Gravel pits don’t fluster bald eagles, but new project may upset Rifle
Garfield County commissioners last week approved two gravel pits on land near the home of two bald eagles, although the commissioners’ discussion focused more on possibly ruffling the feathers of the city of Rifle.
A plan is in place for protecting what have proven to be two resilient birds, but concerns remain about the potential visual effect of pits operating at an entrance to Rifle, just east of its main Interstate 70 exit.
River’s Edge LLC and United Companies of Mesa County are involved with the project, which entails expansion of an existing state mining permit on a 93-acre property known as the Scott pit.
The project has been in the proposal stage for several years and initially encompassed 63 acres of the property. Now it’s down to 21 acres, and the anticipated life of the pits has been reduced from 10 years to less than six. After the gravel is excavated frm the pits, they will be allowed to flood and form lakes.

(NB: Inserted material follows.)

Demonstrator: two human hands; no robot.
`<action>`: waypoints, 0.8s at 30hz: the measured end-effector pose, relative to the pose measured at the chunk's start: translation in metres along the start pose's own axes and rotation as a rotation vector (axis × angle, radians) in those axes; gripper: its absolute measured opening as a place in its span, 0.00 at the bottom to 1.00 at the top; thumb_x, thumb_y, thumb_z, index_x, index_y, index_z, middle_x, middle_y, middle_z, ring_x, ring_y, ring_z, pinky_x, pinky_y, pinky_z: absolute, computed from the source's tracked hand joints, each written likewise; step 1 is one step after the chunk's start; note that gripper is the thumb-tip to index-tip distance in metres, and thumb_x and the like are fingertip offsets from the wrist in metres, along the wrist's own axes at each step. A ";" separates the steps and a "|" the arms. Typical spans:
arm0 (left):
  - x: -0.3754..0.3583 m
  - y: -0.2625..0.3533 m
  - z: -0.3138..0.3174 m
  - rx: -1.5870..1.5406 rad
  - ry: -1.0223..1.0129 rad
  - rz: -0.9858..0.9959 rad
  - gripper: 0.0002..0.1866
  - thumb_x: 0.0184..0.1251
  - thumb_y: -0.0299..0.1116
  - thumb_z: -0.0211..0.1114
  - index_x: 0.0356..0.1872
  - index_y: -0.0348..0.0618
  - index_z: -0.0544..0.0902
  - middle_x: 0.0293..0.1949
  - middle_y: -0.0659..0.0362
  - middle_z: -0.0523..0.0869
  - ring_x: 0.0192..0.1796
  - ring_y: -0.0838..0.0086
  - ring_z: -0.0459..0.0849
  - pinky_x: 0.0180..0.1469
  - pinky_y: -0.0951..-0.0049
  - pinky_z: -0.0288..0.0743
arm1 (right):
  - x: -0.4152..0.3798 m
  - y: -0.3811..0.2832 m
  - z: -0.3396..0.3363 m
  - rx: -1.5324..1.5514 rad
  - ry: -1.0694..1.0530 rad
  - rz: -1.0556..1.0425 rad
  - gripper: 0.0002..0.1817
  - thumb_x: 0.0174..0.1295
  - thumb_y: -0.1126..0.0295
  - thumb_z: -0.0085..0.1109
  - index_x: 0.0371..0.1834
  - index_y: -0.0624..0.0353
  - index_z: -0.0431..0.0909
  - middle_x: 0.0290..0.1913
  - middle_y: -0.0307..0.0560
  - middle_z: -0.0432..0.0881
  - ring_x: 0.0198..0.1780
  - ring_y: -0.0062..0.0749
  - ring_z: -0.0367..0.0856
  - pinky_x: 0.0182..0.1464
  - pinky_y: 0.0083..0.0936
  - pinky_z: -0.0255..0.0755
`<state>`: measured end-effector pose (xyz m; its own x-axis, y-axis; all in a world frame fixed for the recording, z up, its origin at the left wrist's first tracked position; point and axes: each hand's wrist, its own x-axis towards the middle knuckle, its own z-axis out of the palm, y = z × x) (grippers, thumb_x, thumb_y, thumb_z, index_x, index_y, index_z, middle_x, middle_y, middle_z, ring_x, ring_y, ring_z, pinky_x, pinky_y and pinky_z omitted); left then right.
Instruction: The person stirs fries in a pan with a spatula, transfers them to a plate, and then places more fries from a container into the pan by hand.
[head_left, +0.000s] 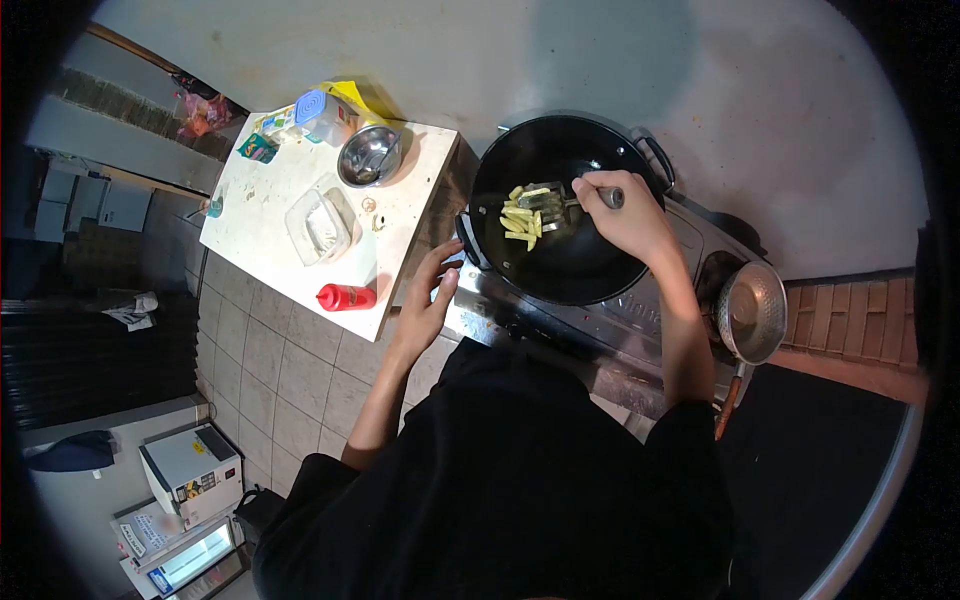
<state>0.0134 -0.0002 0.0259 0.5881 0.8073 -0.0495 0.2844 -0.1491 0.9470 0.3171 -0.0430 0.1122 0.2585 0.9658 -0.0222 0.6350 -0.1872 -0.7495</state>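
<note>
A large black wok (590,275) with two loop handles sits on the stove (610,325). Inside it, a small heap of pale yellow potato fries (518,222) lies left of the middle. My right hand (632,222) is closed around the handle of a metal spatula (541,203), whose slotted blade rests among the fries. My left hand (430,300) is beside the wok's left handle (468,240), its fingers stretched and the thumb apart, fingertips close to that handle.
Left of the stove, a white table (270,215) carries a clear plastic tub (318,225), a steel bowl (369,156), a blue-lidded container (322,117) and a red squeeze bottle (346,297). A hammered saucepan (752,312) stands at the stove's right, its wooden handle pointing towards me.
</note>
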 end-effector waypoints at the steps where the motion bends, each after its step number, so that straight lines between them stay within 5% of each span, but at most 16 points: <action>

The nearby pair of bald eagles previously had nested at the LaFarge gravel pit property just to the east, but relocated after the cottonwood tree they had occupied fell into the river last June, killing two of the couple’s three eaglets.
The eagles have coped not only with that setback, but with life near gravel operations, I-70 traffic and railroad tracks. The Colorado Division of Wildlife and U.S. Fish and Wildlife Service have recommended that no mining occur within a quarter mile of the nest, and that activities elsewhere within a half-mile be allowed only outside the eagles’ nesting and fledging period during the first half of each year. Under the project plan, wildlife experts will have the power to shut down any operations deemed a threat to the birds, project consultant Greg Lewicki said.

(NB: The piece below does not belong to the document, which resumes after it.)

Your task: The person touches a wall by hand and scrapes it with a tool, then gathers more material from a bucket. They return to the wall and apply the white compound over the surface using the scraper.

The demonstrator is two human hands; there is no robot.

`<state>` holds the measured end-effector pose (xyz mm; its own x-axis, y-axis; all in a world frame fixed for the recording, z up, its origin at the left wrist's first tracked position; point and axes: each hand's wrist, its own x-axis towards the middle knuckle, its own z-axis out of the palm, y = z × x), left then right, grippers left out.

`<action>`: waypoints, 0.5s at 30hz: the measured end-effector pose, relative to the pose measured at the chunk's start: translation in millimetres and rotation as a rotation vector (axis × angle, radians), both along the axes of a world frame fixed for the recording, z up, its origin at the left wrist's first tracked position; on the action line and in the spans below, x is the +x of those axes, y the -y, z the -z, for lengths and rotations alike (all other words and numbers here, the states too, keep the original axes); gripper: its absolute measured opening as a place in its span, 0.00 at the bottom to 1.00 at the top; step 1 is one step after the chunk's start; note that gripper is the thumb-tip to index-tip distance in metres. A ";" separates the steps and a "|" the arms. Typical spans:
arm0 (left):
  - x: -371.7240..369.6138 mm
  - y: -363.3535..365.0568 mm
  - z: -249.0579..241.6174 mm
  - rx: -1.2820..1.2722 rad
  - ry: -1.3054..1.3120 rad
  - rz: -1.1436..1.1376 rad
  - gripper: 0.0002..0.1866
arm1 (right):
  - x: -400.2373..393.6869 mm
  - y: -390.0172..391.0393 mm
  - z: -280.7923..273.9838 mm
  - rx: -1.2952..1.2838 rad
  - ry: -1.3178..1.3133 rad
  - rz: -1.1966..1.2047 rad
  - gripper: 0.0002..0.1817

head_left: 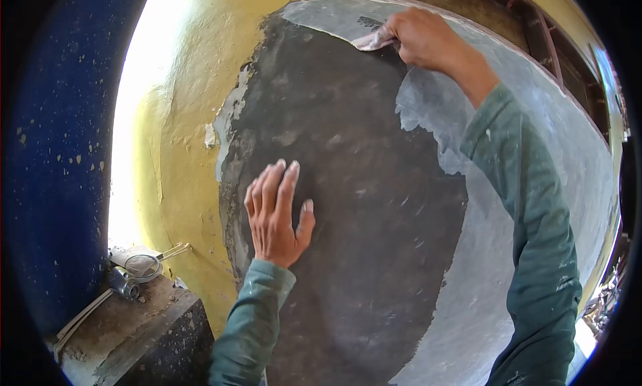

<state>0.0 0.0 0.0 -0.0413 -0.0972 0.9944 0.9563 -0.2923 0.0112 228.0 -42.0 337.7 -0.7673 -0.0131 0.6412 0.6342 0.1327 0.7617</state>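
My left hand (pixel 273 215) rests against the dark bare patch of wall (pixel 354 219), fingers stretched upward and thumb apart, with nothing in it. Higher up, the fingers of my right hand (pixel 428 42) are closed around a flat putty scraper (pixel 374 42). Its pale, smeared edge lies against the wall where light grey putty (pixel 328 18) meets the dark surface. My fingers hide most of the scraper's grip. Whitish residue marks my right fingertips. More grey putty (pixel 535 205) covers the wall on the right, with a ragged border along the dark patch.
Left of the patch stands a yellow painted wall (pixel 180 185) with a chipped edge. At lower left, a ledge (pixel 134 332) bears a small strainer (pixel 143 267), a metal can (pixel 124 283) and a pale cord (pixel 80 322). A dark blue surface (pixel 60 185) rises beyond. Wooden framing (pixel 535 35) runs along the top right.
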 end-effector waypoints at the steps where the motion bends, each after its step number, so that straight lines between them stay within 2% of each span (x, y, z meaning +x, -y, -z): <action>1: -3.6 3.2 -14.5 0.049 0.000 0.023 0.34 | 4.7 -5.9 9.5 0.000 -0.047 -0.030 0.18; 8: 0.9 2.2 -137.0 0.246 -0.030 -0.042 0.31 | 51.1 -3.4 51.4 0.005 -0.060 -0.159 0.20; 12: 4.7 -14.0 -189.6 0.140 0.005 -0.111 0.34 | 62.6 5.9 77.7 -0.015 -0.058 -0.208 0.20; 15: 14.3 -22.1 -206.0 0.103 0.020 -0.121 0.36 | 71.5 9.6 82.4 -0.031 -0.102 -0.115 0.21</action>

Although she ended up voting for the project, Commissioner Tresi Houpt remained concerned about the fact the city of Rifle opposed it.
Fellow Commissioner John Martin said efforts have been made to accommodate Rifle’s concerns but that the project is outside the city’s jurisdiction.
“I think we’ve made as much progress as we’re going to see on this,” he said.
In response to city concerns, permanent concrete and asphalt batch plants were removed from the project plan. Barring a subsequent waiver from the commissioners, temporary plants will be allowed to operate on the property only from July 15 to Nov. 15, to protect the eagles and further reduce the impact on the city.